In a series of posts on X this week, Karpathy proposed building an AI application that can read books together with humans, answering questions and generating discussion around the content. He said it would be a "huge hit" if Amazon or some other company built it.
A recent job post by Amazon suggests the tech giant may be doing just that.
Amazon is looking for a senior applied scientist for the "books content experience" team who will be "leveraging advances in AI to improve the reading experience for Kindle customers," according to job post.
The goal is "unlocking capabilities like analysis, enhancement, curation, moderation, translation, transformation and generation in Books based on Content structure, features, Intent, Synthesis and publisher details," it added.
The role will not just focus on the reading experience but also the broader publishing and distribution space. The Amazon team wants to "streamline the publishing lifecycle, improve digital reading, and empower book publishers through innovative AI tools and solutions to grow their business on Amazon," the job post reads.

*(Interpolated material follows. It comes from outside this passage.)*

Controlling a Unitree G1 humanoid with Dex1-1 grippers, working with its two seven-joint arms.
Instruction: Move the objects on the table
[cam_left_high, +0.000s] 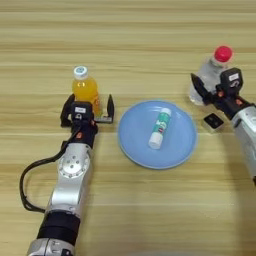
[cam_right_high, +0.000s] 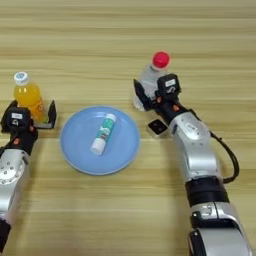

Amazon identified three major phases of the book lifecycle and sees AI potentially improving each one.
An Amazon spokesperson didn't immediately respond to a request for comment on Friday.
There seems to be huge demand for this type of service, based on the response to Karpathy's X post.
Stripe CEO Patrick Collison wrote under the post that it's "annoying" to have to build this AI feature on his own, and added that it will be "awesome when it's super streamlined."
Reddit cofounder Alexis Ohanian wrote, "I love this idea."
Do you work at Amazon? Got a tip?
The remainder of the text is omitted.